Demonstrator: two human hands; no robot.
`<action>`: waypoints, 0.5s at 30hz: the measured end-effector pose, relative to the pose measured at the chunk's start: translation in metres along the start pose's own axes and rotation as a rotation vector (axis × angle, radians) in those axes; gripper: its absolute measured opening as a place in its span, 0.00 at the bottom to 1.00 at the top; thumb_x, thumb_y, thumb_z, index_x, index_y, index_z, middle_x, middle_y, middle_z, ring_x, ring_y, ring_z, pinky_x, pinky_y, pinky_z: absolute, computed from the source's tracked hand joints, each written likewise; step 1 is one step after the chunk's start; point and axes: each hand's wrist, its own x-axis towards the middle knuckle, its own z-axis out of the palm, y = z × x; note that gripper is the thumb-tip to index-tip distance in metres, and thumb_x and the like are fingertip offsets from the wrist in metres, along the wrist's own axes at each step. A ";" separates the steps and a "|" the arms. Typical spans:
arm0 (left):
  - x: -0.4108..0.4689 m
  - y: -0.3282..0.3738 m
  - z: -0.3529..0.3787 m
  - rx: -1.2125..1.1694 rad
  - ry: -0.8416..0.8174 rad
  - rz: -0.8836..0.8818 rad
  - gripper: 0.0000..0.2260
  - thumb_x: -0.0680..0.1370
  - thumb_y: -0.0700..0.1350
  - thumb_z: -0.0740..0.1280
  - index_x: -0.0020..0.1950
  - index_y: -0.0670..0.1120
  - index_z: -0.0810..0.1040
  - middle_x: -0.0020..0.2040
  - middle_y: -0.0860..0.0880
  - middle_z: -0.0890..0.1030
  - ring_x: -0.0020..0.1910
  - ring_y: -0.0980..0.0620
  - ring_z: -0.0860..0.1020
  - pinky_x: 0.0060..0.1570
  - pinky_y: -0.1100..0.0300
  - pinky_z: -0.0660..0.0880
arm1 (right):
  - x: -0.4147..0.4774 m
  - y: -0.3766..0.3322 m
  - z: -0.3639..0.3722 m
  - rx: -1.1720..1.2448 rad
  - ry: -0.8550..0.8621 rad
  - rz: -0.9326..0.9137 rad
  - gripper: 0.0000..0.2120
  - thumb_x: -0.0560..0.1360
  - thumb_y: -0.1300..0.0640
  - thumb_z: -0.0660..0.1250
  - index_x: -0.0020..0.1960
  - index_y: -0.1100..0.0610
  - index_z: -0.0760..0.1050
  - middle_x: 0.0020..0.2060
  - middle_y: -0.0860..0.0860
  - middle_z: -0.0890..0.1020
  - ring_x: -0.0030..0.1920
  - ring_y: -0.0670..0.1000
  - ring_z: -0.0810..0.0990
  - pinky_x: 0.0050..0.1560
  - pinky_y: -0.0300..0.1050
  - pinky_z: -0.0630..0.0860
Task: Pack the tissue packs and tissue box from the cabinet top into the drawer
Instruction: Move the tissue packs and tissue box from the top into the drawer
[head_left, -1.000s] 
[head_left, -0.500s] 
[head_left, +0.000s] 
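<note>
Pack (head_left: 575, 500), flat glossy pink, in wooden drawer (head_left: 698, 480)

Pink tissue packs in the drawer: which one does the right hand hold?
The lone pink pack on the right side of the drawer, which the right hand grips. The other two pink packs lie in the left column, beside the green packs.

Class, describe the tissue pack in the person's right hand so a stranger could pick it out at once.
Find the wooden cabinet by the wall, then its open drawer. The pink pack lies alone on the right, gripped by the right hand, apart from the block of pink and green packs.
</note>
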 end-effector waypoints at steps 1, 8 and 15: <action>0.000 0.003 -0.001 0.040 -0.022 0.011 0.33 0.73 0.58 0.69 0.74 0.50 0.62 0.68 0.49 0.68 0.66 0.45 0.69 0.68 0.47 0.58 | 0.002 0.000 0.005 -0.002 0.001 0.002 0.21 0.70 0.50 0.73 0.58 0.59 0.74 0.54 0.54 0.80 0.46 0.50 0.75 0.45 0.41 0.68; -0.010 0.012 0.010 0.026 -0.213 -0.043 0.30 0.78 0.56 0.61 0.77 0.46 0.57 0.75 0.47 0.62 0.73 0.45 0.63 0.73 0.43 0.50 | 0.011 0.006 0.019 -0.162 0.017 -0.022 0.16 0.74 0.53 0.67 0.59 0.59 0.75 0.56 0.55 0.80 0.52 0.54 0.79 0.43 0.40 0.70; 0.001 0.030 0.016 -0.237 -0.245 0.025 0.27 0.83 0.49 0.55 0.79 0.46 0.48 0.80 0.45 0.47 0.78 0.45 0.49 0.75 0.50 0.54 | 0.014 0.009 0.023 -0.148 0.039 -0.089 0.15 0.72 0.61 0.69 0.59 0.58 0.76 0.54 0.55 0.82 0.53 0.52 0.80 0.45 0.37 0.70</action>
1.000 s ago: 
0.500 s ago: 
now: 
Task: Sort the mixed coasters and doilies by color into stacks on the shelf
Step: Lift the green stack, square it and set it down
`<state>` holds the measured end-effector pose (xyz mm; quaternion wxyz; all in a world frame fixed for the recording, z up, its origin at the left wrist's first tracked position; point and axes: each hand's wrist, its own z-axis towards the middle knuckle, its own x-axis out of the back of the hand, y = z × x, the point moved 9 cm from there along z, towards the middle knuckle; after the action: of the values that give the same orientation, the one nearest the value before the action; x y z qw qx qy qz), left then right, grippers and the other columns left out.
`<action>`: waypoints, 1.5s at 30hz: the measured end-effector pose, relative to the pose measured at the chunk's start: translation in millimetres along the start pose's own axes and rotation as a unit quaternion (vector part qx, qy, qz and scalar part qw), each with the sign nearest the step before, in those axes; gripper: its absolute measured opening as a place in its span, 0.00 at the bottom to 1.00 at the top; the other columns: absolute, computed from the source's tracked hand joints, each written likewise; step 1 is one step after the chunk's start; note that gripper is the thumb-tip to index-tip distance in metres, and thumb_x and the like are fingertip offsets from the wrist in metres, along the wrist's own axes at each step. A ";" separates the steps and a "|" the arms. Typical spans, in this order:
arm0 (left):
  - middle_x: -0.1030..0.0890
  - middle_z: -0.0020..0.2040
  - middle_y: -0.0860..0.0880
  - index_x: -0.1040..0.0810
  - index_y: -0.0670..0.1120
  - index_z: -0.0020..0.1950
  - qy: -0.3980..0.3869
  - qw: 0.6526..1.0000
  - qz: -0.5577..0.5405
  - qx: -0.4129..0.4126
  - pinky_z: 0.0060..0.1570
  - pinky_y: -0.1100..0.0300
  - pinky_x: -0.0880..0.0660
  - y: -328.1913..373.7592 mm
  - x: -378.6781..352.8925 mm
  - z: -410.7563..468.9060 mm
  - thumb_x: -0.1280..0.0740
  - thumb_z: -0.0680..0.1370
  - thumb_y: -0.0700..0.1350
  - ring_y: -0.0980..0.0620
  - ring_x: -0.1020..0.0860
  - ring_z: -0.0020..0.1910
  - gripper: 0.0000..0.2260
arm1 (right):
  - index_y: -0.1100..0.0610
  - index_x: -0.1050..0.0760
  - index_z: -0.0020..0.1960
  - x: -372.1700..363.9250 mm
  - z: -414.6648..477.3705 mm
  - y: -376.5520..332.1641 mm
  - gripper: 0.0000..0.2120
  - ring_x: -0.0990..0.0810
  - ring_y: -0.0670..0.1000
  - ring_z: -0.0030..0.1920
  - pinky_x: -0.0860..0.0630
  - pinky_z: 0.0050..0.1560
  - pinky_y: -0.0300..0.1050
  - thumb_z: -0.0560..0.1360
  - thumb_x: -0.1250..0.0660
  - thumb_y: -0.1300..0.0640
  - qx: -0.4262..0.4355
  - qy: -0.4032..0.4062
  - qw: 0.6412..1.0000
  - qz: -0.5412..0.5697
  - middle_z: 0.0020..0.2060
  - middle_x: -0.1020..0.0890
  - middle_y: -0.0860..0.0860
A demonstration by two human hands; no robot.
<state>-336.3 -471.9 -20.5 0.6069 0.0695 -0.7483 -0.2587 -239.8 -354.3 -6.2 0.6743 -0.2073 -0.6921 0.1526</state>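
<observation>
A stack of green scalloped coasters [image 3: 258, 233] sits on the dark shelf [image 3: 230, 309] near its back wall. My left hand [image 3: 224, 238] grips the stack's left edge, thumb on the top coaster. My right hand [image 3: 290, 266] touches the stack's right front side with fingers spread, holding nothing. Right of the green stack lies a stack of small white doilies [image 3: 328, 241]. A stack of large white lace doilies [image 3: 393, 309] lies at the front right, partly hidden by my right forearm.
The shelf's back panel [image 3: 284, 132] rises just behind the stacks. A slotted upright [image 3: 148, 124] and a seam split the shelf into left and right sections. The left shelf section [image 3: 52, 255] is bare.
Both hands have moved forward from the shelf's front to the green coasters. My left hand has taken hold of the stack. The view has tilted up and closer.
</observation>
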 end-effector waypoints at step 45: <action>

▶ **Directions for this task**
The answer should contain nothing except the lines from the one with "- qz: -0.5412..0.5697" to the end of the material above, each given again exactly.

▶ **Answer area**
  - qz: -0.5412..0.5697
  - middle_z: 0.0020..0.2060
  - middle_x: -0.1020..0.0890
  - middle_y: -0.0860..0.0860
A demonstration by two human hands; no robot.
<state>-336.3 -471.9 -20.5 0.6069 0.0695 -0.7483 -0.2587 -239.8 -354.3 -6.2 0.6743 -0.2073 -0.6921 0.1526</state>
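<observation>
A stack of green scalloped coasters [image 3: 258, 233] sits on the dark shelf [image 3: 230, 309] near its back wall. My left hand [image 3: 224, 238] grips the stack's left edge, thumb on the top coaster. My right hand [image 3: 290, 266] touches the stack's right front side with fingers spread, holding nothing. Right of the green stack lies a stack of small white doilies [image 3: 328, 241]. A stack of large white lace doilies [image 3: 393, 309] lies at the front right, partly hidden by my right forearm.
The shelf's back panel [image 3: 284, 132] rises just behind the stacks. A slotted upright [image 3: 148, 124] and a seam split the shelf into left and right sections. The left shelf section [image 3: 52, 255] is bare.
Both hands have moved forward from the shelf's front to the green coasters. My left hand has taken hold of the stack. The view has tilted up and closer.
</observation>
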 end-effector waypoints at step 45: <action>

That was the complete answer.